Is it true Mr. Couchman’s Xstelos experienced a reverse split followed immediately by a split. Should we expect a similar maneuver with Affymax shares?
Please describe the procedures and deadlines for nominating board members.
Thank you for your attention to these questions. I look forward to hearing from you soon.
December 19, 2014
Board of Directors
c/o Xstelos Holdings, Inc.
630 Fifth Avenue, Suite 2260
New York, NY 10020
Having read the article “Anaphylaxis and Hypotension after Administration of Peginesatide” in the NEJM, which I found to be very informative, I have some questions concerning how the expansion was handled and Fresenius’ decision to discontinue use of Omontys on Feb.22,2013. The article stated the manufacturer provided site specialists at the initiation of the pilot. Did Affymax and/or Takeda provide specialists at the expansion?
The article also stated Fresenius decided to discontinue use on Feb.22,2013. I have searched SEC and FDA filings and found no mention of Fresenius’ decision until reading this piece in NEJM. Can you tell me how, when and to whom was that decision communicated to at Affymax and/or Takeda? Is there a report on the evaluation of the pilot as was mentioned in the letter sent to Affymax on Feb.13,2013? If so, will it be made available through an SEC filing as was the Feb.14, 2013 SEC filing?
Additionally, did investigators from Takeda interview the Fresenius employees who attended those patients that experienced reactions to Omontys? How extensive was their investigation. Was it for the 3 patients who died of anaphylaxis or for all those with reactions? Were there any incidents where proper procedures were not followed?
This may be due to my lack of experience with the FDA FAERs database but I was unable to extract Epinephrine as a medication administered to Omontys patients. Were all patients given epinephrine at the onset of anaphylaxis? Where can I locate that information in the FAERs data? What proportion of the reports to the FDA were submitted by Affymax, Takeda and how many from Fresenius?

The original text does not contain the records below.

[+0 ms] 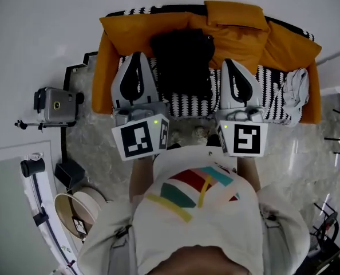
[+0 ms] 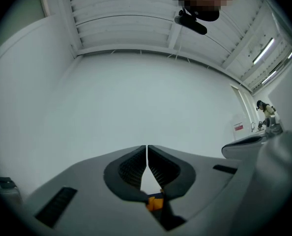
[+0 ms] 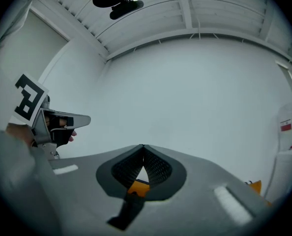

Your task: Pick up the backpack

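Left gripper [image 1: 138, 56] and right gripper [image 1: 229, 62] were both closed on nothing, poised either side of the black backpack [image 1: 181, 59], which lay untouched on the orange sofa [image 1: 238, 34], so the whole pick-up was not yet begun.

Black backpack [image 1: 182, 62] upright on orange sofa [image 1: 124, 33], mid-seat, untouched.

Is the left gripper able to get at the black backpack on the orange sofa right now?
Probably yes. The black backpack lies uncovered on the orange sofa, and nothing shows between it and the left gripper. The jaws are shut, though, so they would need opening first.
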`<action>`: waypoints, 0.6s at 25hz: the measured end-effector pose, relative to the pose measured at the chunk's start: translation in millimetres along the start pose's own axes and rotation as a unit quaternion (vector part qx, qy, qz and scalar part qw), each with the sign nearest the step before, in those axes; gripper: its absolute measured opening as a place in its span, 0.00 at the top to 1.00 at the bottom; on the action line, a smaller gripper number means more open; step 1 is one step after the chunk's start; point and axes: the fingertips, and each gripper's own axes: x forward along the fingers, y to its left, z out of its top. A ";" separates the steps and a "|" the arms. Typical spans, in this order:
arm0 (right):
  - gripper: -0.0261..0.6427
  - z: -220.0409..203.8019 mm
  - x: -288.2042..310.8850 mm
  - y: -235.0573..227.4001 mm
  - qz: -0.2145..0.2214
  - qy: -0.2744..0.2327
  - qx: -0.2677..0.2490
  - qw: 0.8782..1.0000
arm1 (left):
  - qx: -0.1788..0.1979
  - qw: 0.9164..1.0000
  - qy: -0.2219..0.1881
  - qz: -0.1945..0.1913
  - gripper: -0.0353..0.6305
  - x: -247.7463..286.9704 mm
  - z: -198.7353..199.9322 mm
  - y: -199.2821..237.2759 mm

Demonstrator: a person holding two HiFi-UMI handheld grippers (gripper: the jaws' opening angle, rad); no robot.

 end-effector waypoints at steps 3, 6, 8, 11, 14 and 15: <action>0.96 -4.1 -6.4 -15.0 -0.026 0.003 -0.004 1.000 | 0.001 1.000 -0.003 -0.020 0.91 9.9 0.4 -12.3; 0.96 -7.0 -9.5 -24.2 -0.047 0.005 -0.004 0.999 | 0.003 0.999 -0.002 -0.038 0.91 16.0 -0.6 -20.4; 0.96 -6.5 -10.4 -28.1 -0.058 0.005 -0.005 0.998 | 0.004 0.999 0.000 -0.047 0.91 18.8 -2.0 -22.7; 0.96 -5.0 -10.4 -30.3 -0.065 0.005 -0.006 0.998 | -0.002 0.999 -0.006 -0.044 0.91 21.3 -0.7 -19.6; 0.96 -4.2 -9.0 -30.6 -0.065 0.003 -0.008 0.998 | -0.018 0.999 -0.010 -0.039 0.91 21.3 -0.7 -16.1; 0.96 -3.5 -8.0 -30.4 -0.064 0.000 -0.006 0.998 | -0.021 0.999 -0.011 -0.036 0.91 21.3 -0.7 -14.5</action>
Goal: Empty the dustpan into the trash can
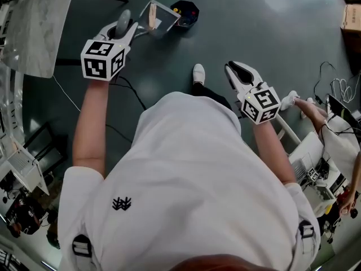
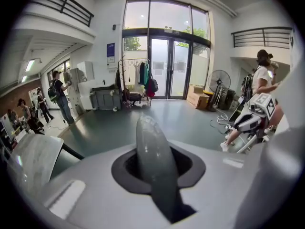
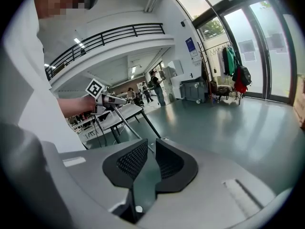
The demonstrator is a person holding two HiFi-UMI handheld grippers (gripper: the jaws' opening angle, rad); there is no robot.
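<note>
My left gripper (image 1: pixel 126 30) is clamped on the dustpan's grey handle (image 2: pixel 152 161). The dustpan (image 1: pixel 157 16) is out ahead of me, its far edge just beside the black trash can (image 1: pixel 186 11). My right gripper (image 3: pixel 145 160) holds nothing, its jaws a narrow gap apart.

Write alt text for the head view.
Seen from above, a person in a white shirt holds a dustpan by its handle in the left gripper, beside a small black trash can on the dark floor. The right gripper holds nothing.
</note>
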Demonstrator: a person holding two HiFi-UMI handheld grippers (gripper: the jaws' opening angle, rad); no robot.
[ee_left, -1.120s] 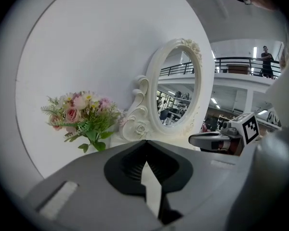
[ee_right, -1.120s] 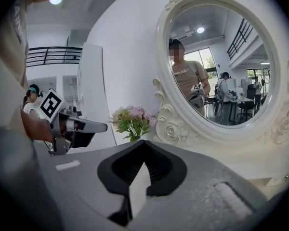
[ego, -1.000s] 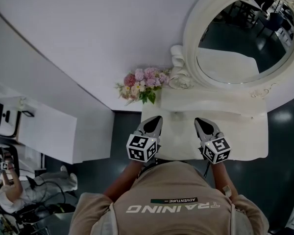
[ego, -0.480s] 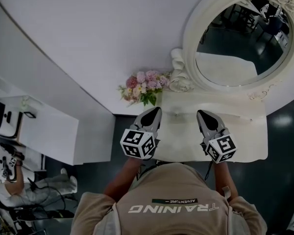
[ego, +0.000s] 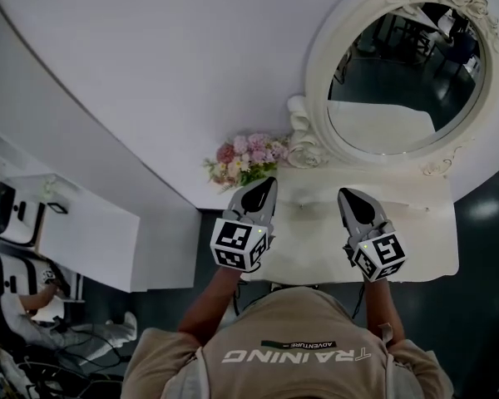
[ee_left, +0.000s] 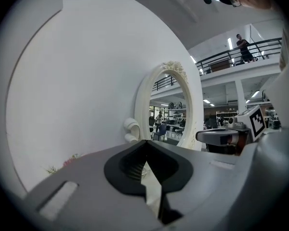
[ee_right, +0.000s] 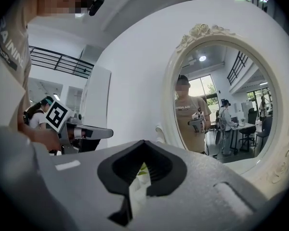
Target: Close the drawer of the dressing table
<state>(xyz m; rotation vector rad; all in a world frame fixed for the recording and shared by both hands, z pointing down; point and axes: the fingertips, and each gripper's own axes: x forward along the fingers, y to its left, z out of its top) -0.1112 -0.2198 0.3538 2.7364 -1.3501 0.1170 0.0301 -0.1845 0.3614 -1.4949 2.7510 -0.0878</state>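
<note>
Left tongs (ego: 264,183), right tongs (ego: 349,194) (closed); drawer hidden

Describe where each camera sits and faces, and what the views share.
Head view: on the person's head, looking steeply down at the dressing table, mirror, flowers; shows forearms, shirt, left gripper, right gripper.
Left gripper view: on the left gripper, facing wall and mirror; own shut jaws below, right gripper at right.
Right gripper view: on the right gripper, facing the mirror; own shut jaws below, left gripper at left.
Shared: all three show the mirror.
</note>
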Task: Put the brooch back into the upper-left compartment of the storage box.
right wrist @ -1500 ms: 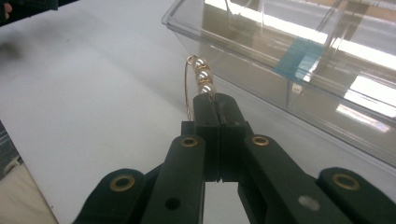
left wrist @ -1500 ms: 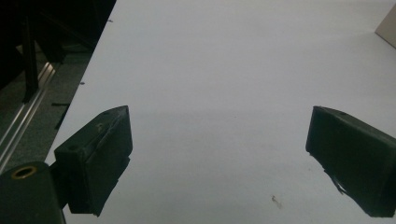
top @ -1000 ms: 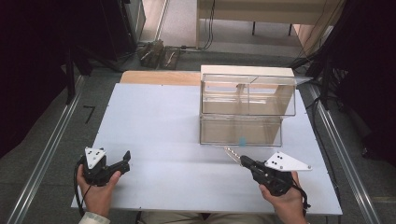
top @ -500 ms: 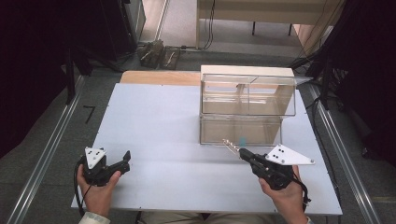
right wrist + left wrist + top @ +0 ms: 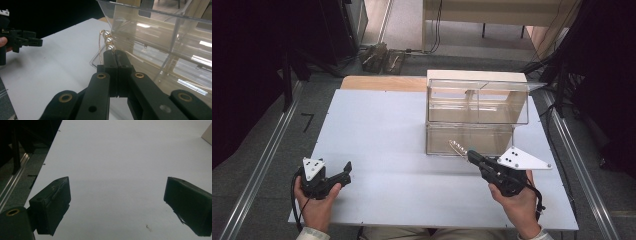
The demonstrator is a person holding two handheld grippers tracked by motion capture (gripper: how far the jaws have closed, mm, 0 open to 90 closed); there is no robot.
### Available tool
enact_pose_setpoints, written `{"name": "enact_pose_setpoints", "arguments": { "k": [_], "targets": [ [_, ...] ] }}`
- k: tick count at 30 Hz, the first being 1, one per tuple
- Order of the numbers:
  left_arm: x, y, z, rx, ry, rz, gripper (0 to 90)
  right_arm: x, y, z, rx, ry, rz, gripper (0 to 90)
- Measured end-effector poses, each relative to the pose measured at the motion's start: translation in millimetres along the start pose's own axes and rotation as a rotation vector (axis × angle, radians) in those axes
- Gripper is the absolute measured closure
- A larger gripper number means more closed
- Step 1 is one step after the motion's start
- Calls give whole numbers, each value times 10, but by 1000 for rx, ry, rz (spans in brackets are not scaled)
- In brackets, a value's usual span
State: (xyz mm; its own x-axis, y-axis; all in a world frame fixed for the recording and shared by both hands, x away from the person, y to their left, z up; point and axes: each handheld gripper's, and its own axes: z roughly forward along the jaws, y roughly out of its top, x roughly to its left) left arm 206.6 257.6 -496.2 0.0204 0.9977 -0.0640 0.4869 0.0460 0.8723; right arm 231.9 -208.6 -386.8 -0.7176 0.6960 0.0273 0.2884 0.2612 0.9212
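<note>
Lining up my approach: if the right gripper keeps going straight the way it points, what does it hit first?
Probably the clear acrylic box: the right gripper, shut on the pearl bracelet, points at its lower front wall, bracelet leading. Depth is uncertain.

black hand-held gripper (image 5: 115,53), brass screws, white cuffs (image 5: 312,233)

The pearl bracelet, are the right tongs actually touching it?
Touching. In the right gripper view the right tongs have their jaws pressed together on the end of the pearl bracelet, whose beads rise straight from the tips, no gap showing.
</note>
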Motion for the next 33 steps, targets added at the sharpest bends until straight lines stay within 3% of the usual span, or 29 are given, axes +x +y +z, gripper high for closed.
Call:
{"name": "enact_pose_setpoints", "arguments": {
  "k": [33],
  "targets": [
    [7,3,-7,3,-2,1,64,-64,314,171,-53,-16,0,874]
  ]
}}
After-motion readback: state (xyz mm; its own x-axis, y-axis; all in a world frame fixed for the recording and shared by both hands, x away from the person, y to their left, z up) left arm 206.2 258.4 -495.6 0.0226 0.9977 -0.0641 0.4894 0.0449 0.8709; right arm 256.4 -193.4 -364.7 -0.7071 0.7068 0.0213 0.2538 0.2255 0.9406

They're squerezing out the old holders gradually. The new owners must be spread out without any association as a group to preserve the NOL. I would expect this to be over 25 cents next month in anticipation of a reverse merger. It's clearly a very valuable shell.
Most of the old shareholders have already been shaken out by last year's tax loss selling. This enabled a cluster of strategic buyers to buy less than 5% each. They must be looking for a small, but profitable company to place inside the shell. Volume is not tepid.
AFFY is *nothing* besides a line of NOL on Couchman's taxes.
But that does not mean the valuation is low. It might ultimately be quite high. Let's watch. Thank you.